TFD-8601 Cockpit Display Image.

Thomas Global Systems has announced at the Regional Aviation Association of Australia (RAAA) National Convention that its TFD-8601 AMLCD cockpit display has received a Federal Aviation Administration (FAA) supplemental type certificate (STC) for installation in Dassault Falcon 50 aircraft.

The TFD-8601 cockpit display, which was developed in partnership with Regional Express (Rex) is a pioneering plug-and-play, active-matrix liquid-crystal display (AMLCD) replacement for ageing cathode ray tube (CRT) displays installed in a variety of regional, business and military aircraft. A shipset of four displays saves over 12 pounds per cockpit and requires 70 per cent less power than ageing CRTs during normal operation.

"This plug-and-play display upgrade immediately readies the aircraft for the future – a practical solution to CRT obsolescence with a built-in growth path for additional functionality to ensure capability and compliance," said Robert Riede, director, Commercial for Thomas Global.

"In addition, there are tremendous operational benefits gained when updating flight decks with TFD-8601 displays – including improved reliability and reduced costs, with lower weight, less heat and reduced power consumption."

The TFD-8601 installation can be completed quickly according to Thomas Global, with no changes to existing cockpit panels or wiring, and no crew retraining or changes to flight simulators – minimising disruption to aircraft operations.

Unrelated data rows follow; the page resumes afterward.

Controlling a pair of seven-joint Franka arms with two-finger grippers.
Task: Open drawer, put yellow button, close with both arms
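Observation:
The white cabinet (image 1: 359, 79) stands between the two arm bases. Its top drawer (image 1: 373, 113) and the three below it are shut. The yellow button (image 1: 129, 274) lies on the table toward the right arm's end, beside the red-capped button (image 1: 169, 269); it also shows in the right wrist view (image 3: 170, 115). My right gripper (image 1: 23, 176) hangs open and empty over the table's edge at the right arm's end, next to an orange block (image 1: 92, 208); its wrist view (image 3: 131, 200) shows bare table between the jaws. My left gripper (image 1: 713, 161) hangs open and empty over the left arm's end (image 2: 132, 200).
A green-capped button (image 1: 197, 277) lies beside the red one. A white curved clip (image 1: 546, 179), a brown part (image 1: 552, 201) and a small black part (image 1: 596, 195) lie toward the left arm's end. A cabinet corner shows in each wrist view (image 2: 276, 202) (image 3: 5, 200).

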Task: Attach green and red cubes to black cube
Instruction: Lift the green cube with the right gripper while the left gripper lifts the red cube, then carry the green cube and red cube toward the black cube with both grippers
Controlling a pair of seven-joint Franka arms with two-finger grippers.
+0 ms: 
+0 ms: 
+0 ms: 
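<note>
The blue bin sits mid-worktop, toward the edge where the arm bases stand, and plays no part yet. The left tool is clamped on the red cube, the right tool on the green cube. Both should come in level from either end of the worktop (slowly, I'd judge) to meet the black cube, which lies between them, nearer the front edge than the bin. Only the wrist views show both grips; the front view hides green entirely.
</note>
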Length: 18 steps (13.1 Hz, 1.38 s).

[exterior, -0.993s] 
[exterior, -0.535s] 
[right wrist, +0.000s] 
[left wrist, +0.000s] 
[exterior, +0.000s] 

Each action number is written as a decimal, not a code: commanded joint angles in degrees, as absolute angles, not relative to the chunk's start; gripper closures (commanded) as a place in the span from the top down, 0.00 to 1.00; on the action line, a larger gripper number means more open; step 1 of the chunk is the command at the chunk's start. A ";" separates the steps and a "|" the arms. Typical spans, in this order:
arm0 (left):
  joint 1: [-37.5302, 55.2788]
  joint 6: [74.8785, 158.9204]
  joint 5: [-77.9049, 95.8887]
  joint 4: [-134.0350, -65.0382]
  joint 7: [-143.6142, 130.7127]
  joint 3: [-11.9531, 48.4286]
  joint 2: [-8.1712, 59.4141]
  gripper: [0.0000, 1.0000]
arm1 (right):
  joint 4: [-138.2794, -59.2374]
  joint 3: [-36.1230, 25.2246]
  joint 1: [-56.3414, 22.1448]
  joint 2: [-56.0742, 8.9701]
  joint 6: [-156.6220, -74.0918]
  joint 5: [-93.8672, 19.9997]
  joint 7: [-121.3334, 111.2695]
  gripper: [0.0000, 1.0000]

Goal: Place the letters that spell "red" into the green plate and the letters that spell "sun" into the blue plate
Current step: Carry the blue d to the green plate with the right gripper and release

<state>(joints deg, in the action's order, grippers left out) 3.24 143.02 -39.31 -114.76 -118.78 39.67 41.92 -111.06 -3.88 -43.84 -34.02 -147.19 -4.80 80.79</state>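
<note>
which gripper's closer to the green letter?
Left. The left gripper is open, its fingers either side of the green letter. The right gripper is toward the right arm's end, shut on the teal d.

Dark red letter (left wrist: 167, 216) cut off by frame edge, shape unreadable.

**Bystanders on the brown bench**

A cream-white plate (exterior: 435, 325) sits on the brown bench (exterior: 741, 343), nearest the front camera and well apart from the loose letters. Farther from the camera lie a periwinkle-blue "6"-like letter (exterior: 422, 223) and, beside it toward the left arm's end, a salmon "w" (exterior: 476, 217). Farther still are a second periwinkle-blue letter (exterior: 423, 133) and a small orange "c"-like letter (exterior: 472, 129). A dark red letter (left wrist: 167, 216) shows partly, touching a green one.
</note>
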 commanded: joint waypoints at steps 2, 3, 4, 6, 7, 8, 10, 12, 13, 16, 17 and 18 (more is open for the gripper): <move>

The display, incorporating Thomas Global’s Adaptive Display Architecture display processing technology, is already certified on a range of regional and business aircraft including Saab 340B and Embraer EMB 120.

Thomas Global last month secured the supply of cathode ray tubes (CRTs) for use in avionic cockpit display units. The company said the new agreement will allow them continue to provide in-country developed support capability for their export business in commercial and military aircraft markets.

A Thomas Global spokesperson confirmed to Defence Connect the bulk of this work will be done in Australia, and some in the US.

David Barnes, COO of Thomas Global, said the new arrangement will allow the company to continue to support some of the world's largest aerospace primes.

"Thomas Global is pleased to have secured one of the industry's largest orders of new avionic CRTs, meaning that we can offer operators continued, best-in-class support across a range of Honeywell, Thales, Rockwell Collins and GE CRT-based cockpit displays for years to come," said Barnes.

"As industry attention turns to newer technologies, we aim to provide an efficient end-of-life for these critical displays."

Thomas Global has previously worked on defence projects, including the Army’s Australian Light Armoured Vehicle (ASLAV). Thomas Global and Thales Australia partnered to deliver nine upgraded Crew Procedural Trainer (CPT) turrets for the vehicles. ASLAV CPT is a simulator that enables the crew commander and gunner to practice gunnery skills without the need to use live ammunition.

The company is also one of the nine contractors for the C4I Integral Computing System (ICS) used in Australia's Protected Mobility Vehicle-Light (PMV-L), Hawkei.